» **Your task**:
From the first line below to the last, reproduce the material exactly and leave out the images.

Data excerpt: Begin

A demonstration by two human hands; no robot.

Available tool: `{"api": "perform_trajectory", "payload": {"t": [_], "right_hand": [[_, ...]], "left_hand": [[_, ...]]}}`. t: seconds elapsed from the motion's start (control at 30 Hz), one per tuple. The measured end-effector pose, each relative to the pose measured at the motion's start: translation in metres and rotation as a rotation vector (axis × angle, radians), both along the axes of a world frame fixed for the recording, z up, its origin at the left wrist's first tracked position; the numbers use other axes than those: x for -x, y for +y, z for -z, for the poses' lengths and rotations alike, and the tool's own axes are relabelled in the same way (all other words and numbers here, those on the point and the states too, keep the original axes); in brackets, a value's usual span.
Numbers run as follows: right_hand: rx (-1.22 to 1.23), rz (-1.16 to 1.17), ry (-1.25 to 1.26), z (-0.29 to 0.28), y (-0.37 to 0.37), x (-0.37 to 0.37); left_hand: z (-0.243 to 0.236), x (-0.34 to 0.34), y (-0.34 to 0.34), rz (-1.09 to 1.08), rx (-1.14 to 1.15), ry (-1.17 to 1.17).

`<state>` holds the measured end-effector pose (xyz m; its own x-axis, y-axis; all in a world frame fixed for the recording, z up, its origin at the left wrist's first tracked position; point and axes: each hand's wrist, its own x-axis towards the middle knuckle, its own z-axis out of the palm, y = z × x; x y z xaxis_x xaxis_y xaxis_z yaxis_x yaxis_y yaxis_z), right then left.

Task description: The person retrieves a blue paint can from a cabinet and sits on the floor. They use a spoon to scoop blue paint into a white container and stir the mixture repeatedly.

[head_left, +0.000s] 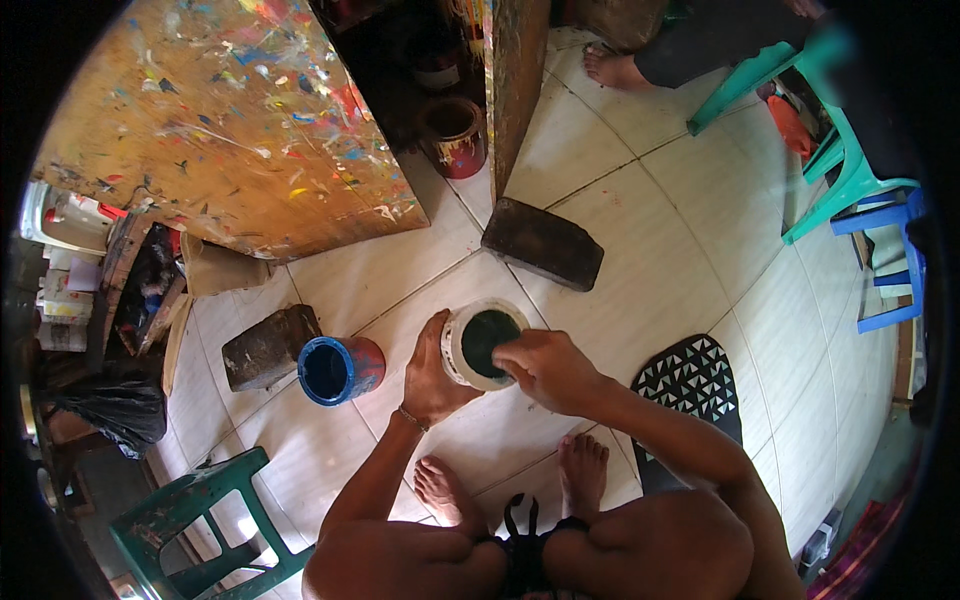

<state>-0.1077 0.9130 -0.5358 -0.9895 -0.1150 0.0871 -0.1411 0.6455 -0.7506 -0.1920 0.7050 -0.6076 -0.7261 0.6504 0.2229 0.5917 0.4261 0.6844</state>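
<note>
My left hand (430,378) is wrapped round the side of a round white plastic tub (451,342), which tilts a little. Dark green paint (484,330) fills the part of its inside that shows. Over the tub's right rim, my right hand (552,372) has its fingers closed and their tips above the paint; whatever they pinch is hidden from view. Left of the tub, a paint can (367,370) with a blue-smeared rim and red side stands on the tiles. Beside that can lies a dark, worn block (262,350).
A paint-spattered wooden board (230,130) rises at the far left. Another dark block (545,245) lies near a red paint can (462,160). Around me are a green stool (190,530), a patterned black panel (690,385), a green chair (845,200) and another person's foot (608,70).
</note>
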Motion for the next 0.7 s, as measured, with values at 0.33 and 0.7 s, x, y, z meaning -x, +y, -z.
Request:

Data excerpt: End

» **Completed exercise**:
A demonstration by two human hands; no robot.

Available tool: `{"api": "perform_trajectory", "payload": {"t": [_], "right_hand": [[_, ...]], "left_hand": [[_, ...]]}}`. t: seconds elapsed from the motion's start (control at 30 Hz), one per tuple. The measured end-effector pose, each relative to the pose measured at the motion's start: translation in metres and rotation as a rotation vector (axis × angle, radians), both along the axes of a world frame fixed for the recording, z up, its origin at the left wrist's first tracked position; the numbers use other axes than those: x for -x, y for +y, z for -z, for the poses' lengths and rotations alike, and the tool's own axes are relabelled in the same way (all other words and numbers here, those on the point and the states too, keep the original axes); in brackets, a value's usual span.
Numbers run as follows: right_hand: rx (-1.22 to 1.23), rz (-1.16 to 1.17), ry (-1.25 to 1.26), z (-0.29 to 0.28), y (-0.37 to 0.37), x (-0.37 to 0.37); left_hand: z (-0.243 to 0.236), x (-0.34 to 0.34), y (-0.34 to 0.34), rz (-1.09 to 1.08), rx (-1.14 to 1.15), ry (-1.17 to 1.17).

`<state>` holds the measured end-effector pose (xyz m; its own x-axis, y-axis; all in a world frame fixed for the recording, z up, its origin at the left wrist's first tracked position; point and axes: each hand's wrist, its own x-axis towards the middle knuckle, its own z-axis out of the palm, y = z × x; x y z xaxis_x xaxis_y xaxis_z yaxis_x yaxis_y yaxis_z), right then left.

Task description: The person retrieves a blue paint can from a cabinet and sits on the floor. They use a spoon to scoop blue paint into a white container and stir the mixture repeatedly.

[head_left, +0.000s] 

<state>-0.1077 0.9130 -0.5358 -0.9895 -0.1150 0.0871 -0.1411 0.6455 -0.7506 -0.1920 0.7050 -0.6076 -0.7261 0.6504 0.2229 0.5917 0.4261 0.6844</state>
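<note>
My left hand (430,378) is wrapped round the side of a round white plastic tub (451,342), which tilts a little. Dark green paint (484,330) fills the part of its inside that shows. Over the tub's right rim, my right hand (552,372) has its fingers closed and their tips above the paint; whatever they pinch is hidden from view. Left of the tub, a paint can (367,370) with a blue-smeared rim and red side stands on the tiles. Beside that can lies a dark, worn block (262,350).
A paint-spattered wooden board (230,130) rises at the far left. Another dark block (545,245) lies near a red paint can (462,160). Around me are a green stool (190,530), a patterned black panel (690,385), a green chair (845,200) and another person's foot (608,70).
</note>
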Motion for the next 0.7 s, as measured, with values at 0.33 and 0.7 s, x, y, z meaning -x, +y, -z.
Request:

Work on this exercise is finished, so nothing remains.